Vacaciones: Curarse de la enfermedad del tiempo

    H.

    Arrancan los meses fuertes de verano y se rompen las manecillas del reloj. Desgraciadamente, esas manecillas se rompieron para muchos al perder su trabajo. Aunque parece que es el momento de gozar de la “libertad del tiempo”, al final se ven afectados por la “enfermedad del tiempo”, diagnosticada en Estados Unidos en los comienzos de los años ochenta del siglo pasado. La prisa devora, el supermercado manda, la estética prima. Es el consumo el que se adueña del tiempo que no deja saborear la hondura de la pausa y el sosiego. El consumo entra a navajazos moldeando nuestro tiempo a su capricho. Y en medio, alguna escapada, con guía turística y todo el día pegados al móvil colgando fotos en Facebook. ¡A quién le importa lo que haga! ¡A quién le importa dónde esté! Pero hay que exhibir el ficticio gozo ante quien no puede permitirse ese placer.

    Ofrezco una alternativa para curarse de esa “enfermedad del tiempo” mediante la “filosofía de la pausa”, la vida lenta, el slow. Ningún tiempo mejor que el estiva para ello. Apelo a esa actitud de vida que resume la palabra que encabeza esta sección semanal. Vivir el tiempo de ocio como un “flâneur”. Es bueno viajar a países extranjeros, aunque solo sea para fotografiarse delante de los monumentos emblemáticos y dar la monserga a los amigos, a la vuelta.

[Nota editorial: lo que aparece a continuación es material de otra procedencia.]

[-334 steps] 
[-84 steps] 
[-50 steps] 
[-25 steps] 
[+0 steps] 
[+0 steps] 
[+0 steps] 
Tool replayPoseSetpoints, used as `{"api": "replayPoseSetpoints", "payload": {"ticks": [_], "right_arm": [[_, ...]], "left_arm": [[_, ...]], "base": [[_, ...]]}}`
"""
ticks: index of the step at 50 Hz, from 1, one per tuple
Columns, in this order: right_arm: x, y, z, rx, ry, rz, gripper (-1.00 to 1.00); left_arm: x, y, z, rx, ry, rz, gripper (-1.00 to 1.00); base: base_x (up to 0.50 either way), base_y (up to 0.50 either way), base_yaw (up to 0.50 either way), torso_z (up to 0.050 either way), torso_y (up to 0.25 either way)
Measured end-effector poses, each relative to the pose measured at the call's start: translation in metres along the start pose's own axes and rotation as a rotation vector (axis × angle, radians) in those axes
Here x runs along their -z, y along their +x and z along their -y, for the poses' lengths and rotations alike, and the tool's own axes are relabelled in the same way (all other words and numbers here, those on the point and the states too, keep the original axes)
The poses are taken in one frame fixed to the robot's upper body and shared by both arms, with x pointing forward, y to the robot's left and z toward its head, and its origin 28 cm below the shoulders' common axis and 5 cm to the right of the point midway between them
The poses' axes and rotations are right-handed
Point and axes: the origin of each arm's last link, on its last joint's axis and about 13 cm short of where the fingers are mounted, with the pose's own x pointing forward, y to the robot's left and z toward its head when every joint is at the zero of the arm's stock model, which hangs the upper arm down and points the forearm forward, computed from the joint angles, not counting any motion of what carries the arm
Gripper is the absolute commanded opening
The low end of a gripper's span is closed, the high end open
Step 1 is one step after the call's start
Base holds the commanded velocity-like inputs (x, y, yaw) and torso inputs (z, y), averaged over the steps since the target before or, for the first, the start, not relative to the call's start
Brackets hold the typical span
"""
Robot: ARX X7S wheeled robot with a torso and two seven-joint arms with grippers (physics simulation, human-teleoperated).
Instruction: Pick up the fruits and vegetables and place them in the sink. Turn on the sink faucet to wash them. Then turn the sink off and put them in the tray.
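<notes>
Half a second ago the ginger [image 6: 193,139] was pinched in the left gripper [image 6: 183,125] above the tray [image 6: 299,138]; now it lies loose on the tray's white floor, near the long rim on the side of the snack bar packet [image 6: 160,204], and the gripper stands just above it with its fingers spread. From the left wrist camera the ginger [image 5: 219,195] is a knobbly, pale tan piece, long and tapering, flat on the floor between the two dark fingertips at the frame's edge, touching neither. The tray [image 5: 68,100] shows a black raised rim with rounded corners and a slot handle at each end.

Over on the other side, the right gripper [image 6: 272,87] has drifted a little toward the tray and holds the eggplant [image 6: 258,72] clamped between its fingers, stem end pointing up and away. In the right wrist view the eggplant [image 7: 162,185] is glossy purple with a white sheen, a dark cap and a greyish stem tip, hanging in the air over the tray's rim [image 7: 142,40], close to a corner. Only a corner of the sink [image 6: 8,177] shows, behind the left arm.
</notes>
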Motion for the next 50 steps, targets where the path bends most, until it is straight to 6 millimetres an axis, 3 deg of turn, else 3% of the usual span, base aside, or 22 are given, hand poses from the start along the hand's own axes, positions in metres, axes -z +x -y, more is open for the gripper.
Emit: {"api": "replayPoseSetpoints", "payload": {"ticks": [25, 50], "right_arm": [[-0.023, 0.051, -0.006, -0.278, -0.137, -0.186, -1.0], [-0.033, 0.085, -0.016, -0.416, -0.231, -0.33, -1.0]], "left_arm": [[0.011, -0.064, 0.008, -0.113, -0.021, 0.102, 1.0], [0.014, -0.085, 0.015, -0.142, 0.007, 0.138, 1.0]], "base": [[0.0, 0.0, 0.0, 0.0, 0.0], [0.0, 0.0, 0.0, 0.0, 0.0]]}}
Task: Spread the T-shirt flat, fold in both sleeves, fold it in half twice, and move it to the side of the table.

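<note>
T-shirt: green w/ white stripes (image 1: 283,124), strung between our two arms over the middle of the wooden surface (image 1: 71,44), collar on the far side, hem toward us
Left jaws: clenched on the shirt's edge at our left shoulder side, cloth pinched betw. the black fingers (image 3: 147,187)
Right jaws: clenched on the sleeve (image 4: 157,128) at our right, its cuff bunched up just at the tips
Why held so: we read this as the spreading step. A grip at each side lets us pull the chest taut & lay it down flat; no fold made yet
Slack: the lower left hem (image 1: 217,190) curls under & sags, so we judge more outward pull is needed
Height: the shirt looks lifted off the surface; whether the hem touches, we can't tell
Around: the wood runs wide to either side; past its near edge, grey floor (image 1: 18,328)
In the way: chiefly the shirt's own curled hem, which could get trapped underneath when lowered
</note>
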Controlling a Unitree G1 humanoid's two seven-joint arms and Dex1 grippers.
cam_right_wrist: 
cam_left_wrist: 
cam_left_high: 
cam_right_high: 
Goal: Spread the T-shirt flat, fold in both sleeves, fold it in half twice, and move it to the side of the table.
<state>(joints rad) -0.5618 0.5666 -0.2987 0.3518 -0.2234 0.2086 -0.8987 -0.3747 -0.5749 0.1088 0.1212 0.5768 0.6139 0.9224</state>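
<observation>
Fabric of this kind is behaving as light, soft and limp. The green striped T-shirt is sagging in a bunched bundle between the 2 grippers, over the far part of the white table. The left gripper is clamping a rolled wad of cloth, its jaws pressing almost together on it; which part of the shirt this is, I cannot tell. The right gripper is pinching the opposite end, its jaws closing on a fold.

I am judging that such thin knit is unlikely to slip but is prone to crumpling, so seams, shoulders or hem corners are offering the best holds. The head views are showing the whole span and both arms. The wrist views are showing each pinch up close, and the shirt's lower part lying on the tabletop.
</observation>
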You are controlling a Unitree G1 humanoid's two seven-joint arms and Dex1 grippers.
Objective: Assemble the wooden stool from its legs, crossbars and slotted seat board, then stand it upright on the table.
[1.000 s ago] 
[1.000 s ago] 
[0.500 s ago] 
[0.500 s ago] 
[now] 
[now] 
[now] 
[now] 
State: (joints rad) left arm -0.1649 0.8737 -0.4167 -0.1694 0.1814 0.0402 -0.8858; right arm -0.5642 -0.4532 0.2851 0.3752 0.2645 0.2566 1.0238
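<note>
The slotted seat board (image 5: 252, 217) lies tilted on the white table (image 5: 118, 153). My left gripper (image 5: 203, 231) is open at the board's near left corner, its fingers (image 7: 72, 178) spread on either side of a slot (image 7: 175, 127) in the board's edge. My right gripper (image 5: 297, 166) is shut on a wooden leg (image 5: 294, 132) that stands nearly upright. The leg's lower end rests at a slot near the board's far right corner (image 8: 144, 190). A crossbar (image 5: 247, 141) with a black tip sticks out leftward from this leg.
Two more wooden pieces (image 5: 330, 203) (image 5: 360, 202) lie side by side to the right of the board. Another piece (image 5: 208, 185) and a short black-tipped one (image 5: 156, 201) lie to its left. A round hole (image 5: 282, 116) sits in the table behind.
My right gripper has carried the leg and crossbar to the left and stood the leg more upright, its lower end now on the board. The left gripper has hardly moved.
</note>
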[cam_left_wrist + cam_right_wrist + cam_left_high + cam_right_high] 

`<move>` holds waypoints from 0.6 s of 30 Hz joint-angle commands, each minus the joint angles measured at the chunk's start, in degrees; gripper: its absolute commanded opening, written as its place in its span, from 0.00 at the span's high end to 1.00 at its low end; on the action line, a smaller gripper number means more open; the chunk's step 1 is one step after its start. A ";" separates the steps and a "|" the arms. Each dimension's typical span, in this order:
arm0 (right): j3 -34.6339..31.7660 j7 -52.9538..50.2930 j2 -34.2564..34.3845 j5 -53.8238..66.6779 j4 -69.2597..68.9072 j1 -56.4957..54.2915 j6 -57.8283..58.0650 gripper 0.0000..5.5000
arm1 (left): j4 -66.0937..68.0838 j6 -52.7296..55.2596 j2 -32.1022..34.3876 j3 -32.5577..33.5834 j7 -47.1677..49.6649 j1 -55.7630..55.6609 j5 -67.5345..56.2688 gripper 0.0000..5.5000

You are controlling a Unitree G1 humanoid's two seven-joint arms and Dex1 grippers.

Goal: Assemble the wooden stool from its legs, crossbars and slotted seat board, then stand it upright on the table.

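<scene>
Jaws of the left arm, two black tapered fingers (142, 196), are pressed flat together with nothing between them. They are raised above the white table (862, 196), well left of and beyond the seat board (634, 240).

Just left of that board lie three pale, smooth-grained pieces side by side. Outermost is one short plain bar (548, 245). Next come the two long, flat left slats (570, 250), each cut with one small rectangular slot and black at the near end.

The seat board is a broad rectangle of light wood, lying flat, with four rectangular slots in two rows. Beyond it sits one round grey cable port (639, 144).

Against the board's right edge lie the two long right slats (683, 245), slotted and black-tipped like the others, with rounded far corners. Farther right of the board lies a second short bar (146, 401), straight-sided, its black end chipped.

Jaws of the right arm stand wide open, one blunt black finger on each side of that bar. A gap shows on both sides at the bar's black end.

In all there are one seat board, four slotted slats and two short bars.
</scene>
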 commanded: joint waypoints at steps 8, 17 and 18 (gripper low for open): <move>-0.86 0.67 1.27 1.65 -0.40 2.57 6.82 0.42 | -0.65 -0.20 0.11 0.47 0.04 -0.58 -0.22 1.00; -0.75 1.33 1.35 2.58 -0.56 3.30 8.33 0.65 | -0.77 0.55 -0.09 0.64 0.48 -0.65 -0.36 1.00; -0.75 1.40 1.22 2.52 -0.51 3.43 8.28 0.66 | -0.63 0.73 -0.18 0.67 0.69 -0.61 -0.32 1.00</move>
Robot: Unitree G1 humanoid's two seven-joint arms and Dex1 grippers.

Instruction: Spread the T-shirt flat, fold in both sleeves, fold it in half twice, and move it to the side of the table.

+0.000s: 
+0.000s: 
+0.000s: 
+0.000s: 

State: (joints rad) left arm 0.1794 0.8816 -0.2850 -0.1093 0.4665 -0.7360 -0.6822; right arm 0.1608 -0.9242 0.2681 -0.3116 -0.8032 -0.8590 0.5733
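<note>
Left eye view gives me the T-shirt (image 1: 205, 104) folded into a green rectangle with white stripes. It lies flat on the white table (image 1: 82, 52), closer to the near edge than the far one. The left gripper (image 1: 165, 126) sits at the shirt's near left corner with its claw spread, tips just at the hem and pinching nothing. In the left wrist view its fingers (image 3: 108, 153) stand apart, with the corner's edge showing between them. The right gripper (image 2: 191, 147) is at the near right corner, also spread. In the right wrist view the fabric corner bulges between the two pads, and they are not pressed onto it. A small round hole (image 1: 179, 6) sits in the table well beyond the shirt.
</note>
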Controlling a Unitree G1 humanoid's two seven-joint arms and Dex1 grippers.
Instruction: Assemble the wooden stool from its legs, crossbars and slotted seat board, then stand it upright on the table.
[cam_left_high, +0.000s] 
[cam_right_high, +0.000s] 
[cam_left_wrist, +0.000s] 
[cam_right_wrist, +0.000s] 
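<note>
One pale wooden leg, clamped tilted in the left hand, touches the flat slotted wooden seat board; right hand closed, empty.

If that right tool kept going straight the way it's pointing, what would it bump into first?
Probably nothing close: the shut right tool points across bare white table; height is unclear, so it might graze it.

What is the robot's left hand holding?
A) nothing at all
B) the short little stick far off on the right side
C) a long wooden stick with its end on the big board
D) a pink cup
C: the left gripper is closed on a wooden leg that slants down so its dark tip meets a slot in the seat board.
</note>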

Estuvieron en París, pero no saben dónde están Las Juntas de Miller, o el chorro de agua de La Toba. Hay quienes fueron a Londres pero no saben del sabor de las cerezas de Torres. Visitaron el Puente Carlos de Praga, pero nunca se atrevieron a perderse subiendo a las Lagunas de Valdeazores. Tienen muchas fotos de Roma, pero nunca hicieron la Ruta de los Castillos de Jaén. Estuvieron en la Oktoberfest de Múnich, pero se perdieron las fiestas de Moros y Cristianos en Campillo, Bélmez o Carchelejo. Saben un poco de lo lejos y casi nada de lo cercano.

    Hay que saber perderse como flâneur por esta rica, esplendorosa, profunda y grandiosa tierra de Jaén, deteniéndose a conversar con los más viejos en las más de cincuenta aldeas de Santiago-Pontones; merodear por El Condado y perderse por carriles que nos descubren atardeceres de embeleso. La felicidad del flâneur consiste en estremecerse ante el silencio, solo roto por el rumor del agua o el zumbido del moscardón; beberse el cromatismo de cielo y la tierra, su amaneceres y atardecidas y esas noches brillantes de nuestras sierras. Madrugar y conversar con los hortelanos que, bien temprano, salen a remover la tierra viva por las vegas del Guadalquivir. Gozar en las fiestas de las aldeas, con los viejos cantes y bailes, la alegría en los ojos de quienes en muchos pueblos recuerdan su niñez, pero olvidaron los olores y los colores,

    Fue Baudelaire quien acuñó el término “flâneur”, Walter Benjamin, consagró esa palabra, tomada de Herssel, el padre del autor de ese libro tan vendido, catecismo del 15-M, “Indignados” y que, más tarde, recogería Edmund White, poniéndolo de moda. El flâneur sale a la calle y mira; se ríe, llora y vuelve a casa, embriagado de esa orgía de colores, sabores, olores, impresiones. Le importa un bledo cuándo dicen que se construyó aquel palacio, se pintó un cuadro o se levantó aquel templo. Se mente va mucho más allá. Baudelaire, muy harto de vanidad, siempre encontraba flores en el estiércol y brillantes en el basurero. Y se quedaba absorto ante la belleza de una línea recta, una mirada, el llanto de un niño, o el suave atardecer y lento amanecer. Miraba, no solo veía; escuchaba, no solo oía; escalaba, no solo patinaba.

    Los veranos de Jaén

    n Si hay novelas de Jaén que describan de forma maravillosa los veranos de Jaén, una de ellas es “El viento de la luna” de Muñoz Molina, recordando aquella noche de verano ante el televisión en blanco y negro viendo cómo el hombre ponía en pie en la Luna, mientras escuchaba al más viejo decir que era un truco. Lo mismo sucede en “El Jinete Polaco”. Pero, también otras novelas de Manolo Urbano, Ortega y Sagrista, Eufrasio Alcázar y su “Senda de los Huertos”, las tardes de Jabalcuz, contadas por Cazabán; las fiestas de agosto de la capital. Escritores como Tico Medina entraron a saco para describirnos esos tiempos calurosos con el botijo de Bailén y las alcazarras de Andújar en los patios regados, bajo las parras y el frescor del vino en el gaznate. No es nostalgia; es un remedio saludable.